# Canon AE-1



## tkaat (Mar 27, 2009)

Hey guys I would like any of you own a AE-1 (bought mine on Ebay and would like to get a impression of what it is like)












Thanks for passing through


----------



## Big Mike (Mar 27, 2009)

A great little camera.  It was one of the most popular 35mm SLR cameras of all time.  

I believe that many of them suffer from 'shutter squeak' but a CLA (clean, lube & adjust) should take care of that.

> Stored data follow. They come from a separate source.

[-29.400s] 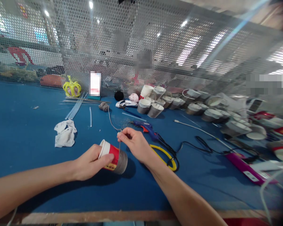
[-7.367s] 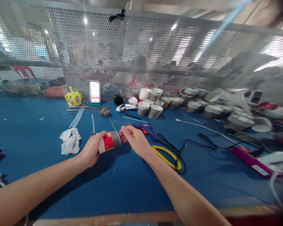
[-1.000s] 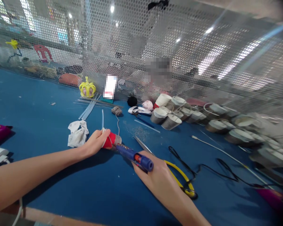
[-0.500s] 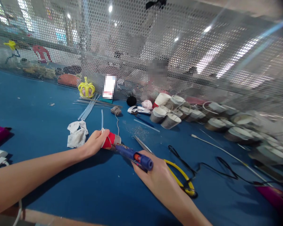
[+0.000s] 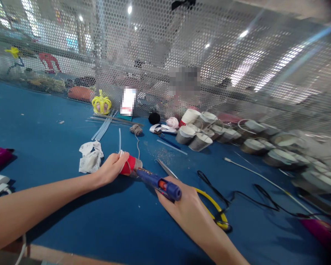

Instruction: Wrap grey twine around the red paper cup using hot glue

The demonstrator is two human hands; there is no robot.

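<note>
Seemingly mid-gluing, the left hand [image 5: 111, 168] clasps a red paper cup [image 5: 130, 163] part-wrapped in grey yarn [image 5: 138, 164], the right hand [image 5: 183, 202] a navy plastic glue gun [image 5: 153, 180] pointed at it, steadiness likely needed next.

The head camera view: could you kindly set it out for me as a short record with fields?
Left hand: grips the red paper cup, tipped on its side
Right hand: holds the blue glue gun
Nozzle: at the cup's grey end; contact cannot be told
Yarn: grey ball beyond the cup, its strand running toward it
Scissors: partly hidden by the right hand
Far right: cluster of grey-sided cups
Surface: blue tabletop
Backdrop: perforated screen
</note>
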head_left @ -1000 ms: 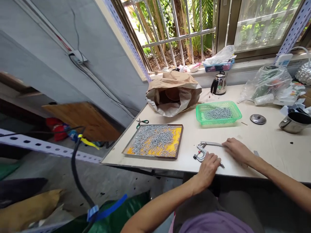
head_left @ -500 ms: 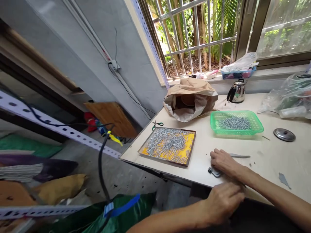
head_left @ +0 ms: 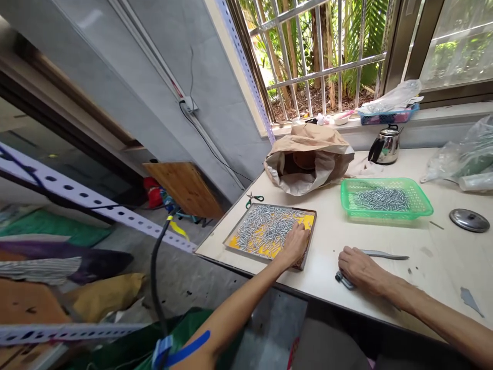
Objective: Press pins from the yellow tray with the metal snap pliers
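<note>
My left hand [head_left: 296,243] reaches into the right side of a shallow tray [head_left: 313,234] with a yellow bottom. Its fingers are bunched together and point down at the small silvery screw-like metal pieces [head_left: 262,226] spread there; whatever is between the fingertips is hidden. My right hand [head_left: 356,267] rests on the table with curled fingers, over a small grey metal tool with a dark knob [head_left: 342,280]. Most of that tool lies under the hand, and its exact kind is unclear. A slim grey blade-like piece [head_left: 385,254] lies just beyond the right hand's knuckles.
A green plastic basket [head_left: 348,209] holds more metal pieces. Behind the tray stand green-handled scissors [head_left: 254,199] and an open brown paper bag [head_left: 308,149]. A metal kettle [head_left: 389,146], a round lid [head_left: 470,220] and a grey scrap [head_left: 470,300] lie rightward. The table's front edge is close.
My left hand has moved from beside my right hand, at the table's front edge, leftward and forward into the tray. My right hand stays by the grey tool. The view has shifted slightly.
</note>
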`<state>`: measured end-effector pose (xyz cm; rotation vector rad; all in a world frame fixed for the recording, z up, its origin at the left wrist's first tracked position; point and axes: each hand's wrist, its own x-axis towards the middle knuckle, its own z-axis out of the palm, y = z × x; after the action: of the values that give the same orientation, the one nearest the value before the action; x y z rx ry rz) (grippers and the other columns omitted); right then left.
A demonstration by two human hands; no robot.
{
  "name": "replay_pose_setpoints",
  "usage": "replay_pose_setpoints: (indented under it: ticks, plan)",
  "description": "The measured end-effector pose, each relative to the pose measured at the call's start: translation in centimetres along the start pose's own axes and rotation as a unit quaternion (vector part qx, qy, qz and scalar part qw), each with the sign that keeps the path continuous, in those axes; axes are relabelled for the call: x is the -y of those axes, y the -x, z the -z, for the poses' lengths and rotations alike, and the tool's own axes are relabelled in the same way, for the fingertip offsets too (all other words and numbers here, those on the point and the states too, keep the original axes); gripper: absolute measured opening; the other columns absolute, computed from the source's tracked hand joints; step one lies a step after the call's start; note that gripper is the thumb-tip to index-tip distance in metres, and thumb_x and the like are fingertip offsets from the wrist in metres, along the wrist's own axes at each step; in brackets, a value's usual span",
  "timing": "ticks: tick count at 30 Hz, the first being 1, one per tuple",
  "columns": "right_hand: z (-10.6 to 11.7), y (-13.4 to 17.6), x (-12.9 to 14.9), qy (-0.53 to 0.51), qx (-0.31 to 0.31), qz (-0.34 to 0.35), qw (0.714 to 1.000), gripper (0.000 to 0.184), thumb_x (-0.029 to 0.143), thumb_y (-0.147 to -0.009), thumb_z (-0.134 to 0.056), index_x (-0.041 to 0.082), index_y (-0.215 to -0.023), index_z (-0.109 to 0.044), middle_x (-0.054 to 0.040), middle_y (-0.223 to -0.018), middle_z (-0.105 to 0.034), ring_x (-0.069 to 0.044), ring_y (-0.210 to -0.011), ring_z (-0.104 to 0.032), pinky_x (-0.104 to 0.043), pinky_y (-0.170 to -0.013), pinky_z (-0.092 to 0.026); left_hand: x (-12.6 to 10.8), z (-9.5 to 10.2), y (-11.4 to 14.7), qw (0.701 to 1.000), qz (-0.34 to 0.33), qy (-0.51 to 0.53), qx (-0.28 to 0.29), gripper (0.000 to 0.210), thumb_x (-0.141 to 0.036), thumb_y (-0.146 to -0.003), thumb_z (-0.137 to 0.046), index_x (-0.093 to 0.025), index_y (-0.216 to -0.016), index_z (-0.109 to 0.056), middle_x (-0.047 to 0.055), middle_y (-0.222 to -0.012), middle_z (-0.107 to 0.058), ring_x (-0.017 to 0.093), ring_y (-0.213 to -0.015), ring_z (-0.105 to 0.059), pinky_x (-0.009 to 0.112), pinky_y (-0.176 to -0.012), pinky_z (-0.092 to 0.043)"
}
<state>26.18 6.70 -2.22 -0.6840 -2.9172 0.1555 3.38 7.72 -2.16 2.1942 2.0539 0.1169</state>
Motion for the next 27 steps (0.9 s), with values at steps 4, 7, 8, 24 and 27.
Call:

They use Canon FD lenses...and because FD lenses are not compatible with modern Canon auto focus cameras, the lenses are pretty cheap on the used market.


----------



## oldfilm (Mar 28, 2009)

I've used one from '79 for years- great camera!


----------



## Early (Mar 28, 2009)

I wouldn't call it great, but it was a nice camera if you didn't mind shutter preferred automatic.  It had a nice, smooth shutter as I remember it, and there are many fine lenses available for it.


----------



## dxqcanada (Mar 28, 2009)

The Canon AE-1P was a great camera.
I used to love how the shutter squeaked.

Umm, why do you ask ?


----------



## Battou (Mar 28, 2009)

Big Mike said:


> A great little camera.  It was one of the most popular 35mm SLR cameras of all time.
> 
> I believe that many of them suffer from 'shutter squeak' but a CLA (clean, lube & adjust) should take care of that.
> 
> They use Canon FD lenses...and because FD lenses are not compatible with modern Canon auto focus cameras, the lenses are pretty cheap on the used market.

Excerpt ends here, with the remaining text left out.